• _WHAT THE TASK ASKS_: Set down every record below exactly as it stands, minus the pictures.

[Records from a data source]
________________________

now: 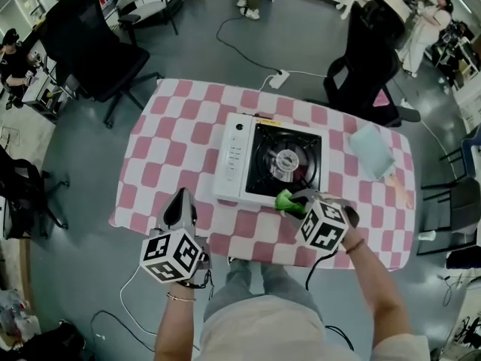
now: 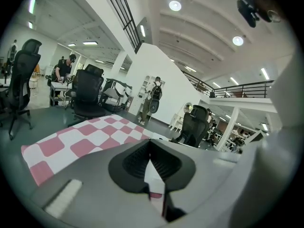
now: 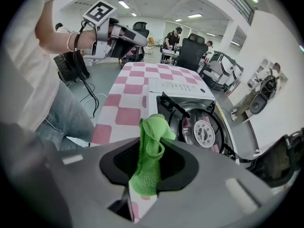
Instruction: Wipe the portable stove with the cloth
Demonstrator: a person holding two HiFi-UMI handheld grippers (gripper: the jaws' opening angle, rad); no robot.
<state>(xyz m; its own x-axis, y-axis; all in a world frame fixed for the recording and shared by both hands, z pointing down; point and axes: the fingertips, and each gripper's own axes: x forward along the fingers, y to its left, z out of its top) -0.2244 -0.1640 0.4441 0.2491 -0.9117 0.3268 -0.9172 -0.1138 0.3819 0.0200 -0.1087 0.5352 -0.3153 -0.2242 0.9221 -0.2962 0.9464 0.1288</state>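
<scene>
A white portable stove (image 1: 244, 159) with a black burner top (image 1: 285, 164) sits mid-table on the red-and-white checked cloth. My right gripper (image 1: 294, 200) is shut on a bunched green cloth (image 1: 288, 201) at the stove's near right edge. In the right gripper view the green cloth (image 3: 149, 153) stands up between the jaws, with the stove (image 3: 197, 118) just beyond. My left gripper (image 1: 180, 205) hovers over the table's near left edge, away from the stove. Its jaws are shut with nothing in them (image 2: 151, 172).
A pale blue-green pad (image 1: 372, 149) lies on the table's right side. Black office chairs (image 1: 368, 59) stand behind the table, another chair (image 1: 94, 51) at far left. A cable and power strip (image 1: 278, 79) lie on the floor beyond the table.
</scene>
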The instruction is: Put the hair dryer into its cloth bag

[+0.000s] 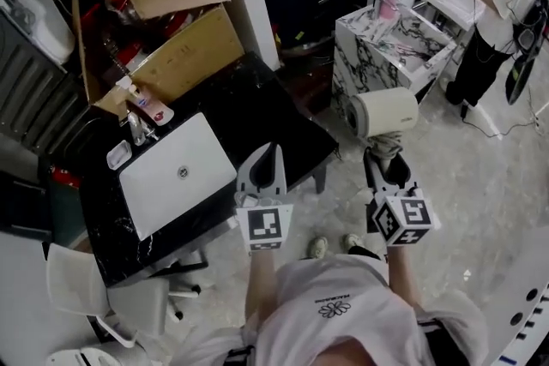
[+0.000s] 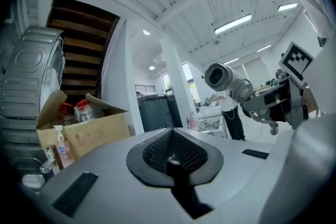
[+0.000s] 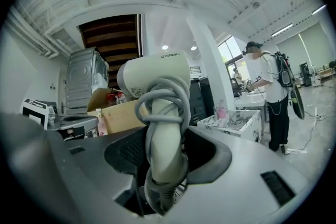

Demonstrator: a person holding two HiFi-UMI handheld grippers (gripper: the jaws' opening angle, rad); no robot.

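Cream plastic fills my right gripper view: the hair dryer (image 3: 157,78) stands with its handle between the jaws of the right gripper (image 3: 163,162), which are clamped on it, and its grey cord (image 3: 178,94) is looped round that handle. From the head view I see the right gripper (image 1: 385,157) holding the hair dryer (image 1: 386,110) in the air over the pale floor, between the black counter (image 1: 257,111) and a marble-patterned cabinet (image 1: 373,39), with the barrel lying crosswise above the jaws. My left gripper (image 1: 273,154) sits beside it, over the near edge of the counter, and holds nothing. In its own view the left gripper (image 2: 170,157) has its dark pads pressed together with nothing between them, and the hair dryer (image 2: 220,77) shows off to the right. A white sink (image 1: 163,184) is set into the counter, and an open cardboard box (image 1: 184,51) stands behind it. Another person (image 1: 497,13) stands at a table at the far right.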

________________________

• _RESPONSE TO THIS TASK_:
now: 
now: 
now: 
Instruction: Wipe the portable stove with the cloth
Demonstrator: a person holding two HiFi-UMI handheld grippers (gripper: the jaws' opening angle, rad); no robot.
<state>(xyz m; its own x-axis, y-axis; all in a world frame fixed for the recording and shared by both hands, z pointing down; point and axes: the fingertips, and each gripper's own axes: x forward along the fingers, y to its left, z out of its top) -0.2244 -0.1640 0.4441 0.2491 -0.9117 0.3268 -0.9172 -0.1138 0.3819 0.0200 -0.1087 0.5352 -0.3153 -0.2242 0.9221 -0.2962 0.9464 0.1288</state>
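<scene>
A white portable stove (image 1: 244, 159) with a black burner top (image 1: 285, 164) sits mid-table on the red-and-white checked cloth. My right gripper (image 1: 294, 200) is shut on a bunched green cloth (image 1: 288, 201) at the stove's near right edge. In the right gripper view the green cloth (image 3: 149, 153) stands up between the jaws, with the stove (image 3: 197, 118) just beyond. My left gripper (image 1: 180, 205) hovers over the table's near left edge, away from the stove. Its jaws are shut with nothing in them (image 2: 151, 172).
A pale blue-green pad (image 1: 372, 149) lies on the table's right side. Black office chairs (image 1: 368, 59) stand behind the table, another chair (image 1: 94, 51) at far left. A cable and power strip (image 1: 278, 79) lie on the floor beyond the table.
</scene>
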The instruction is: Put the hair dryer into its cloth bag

[+0.000s] 
[+0.000s] 
[+0.000s] 

Demonstrator: a person holding two HiFi-UMI handheld grippers (gripper: the jaws' opening angle, rad); no robot.

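Cream plastic fills my right gripper view: the hair dryer (image 3: 157,78) stands with its handle between the jaws of the right gripper (image 3: 163,162), which are clamped on it, and its grey cord (image 3: 178,94) is looped round that handle. From the head view I see the right gripper (image 1: 385,157) holding the hair dryer (image 1: 386,110) in the air over the pale floor, between the black counter (image 1: 257,111) and a marble-patterned cabinet (image 1: 373,39), with the barrel lying crosswise above the jaws. My left gripper (image 1: 273,154) sits beside it, over the near edge of the counter, and holds nothing. In its own view the left gripper (image 2: 170,157) has its dark pads pressed together with nothing between them, and the hair dryer (image 2: 220,77) shows off to the right. A white sink (image 1: 163,184) is set into the counter, and an open cardboard box (image 1: 184,51) stands behind it. Another person (image 1: 497,13) stands at a table at the far right.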

No additional lines are needed for this answer.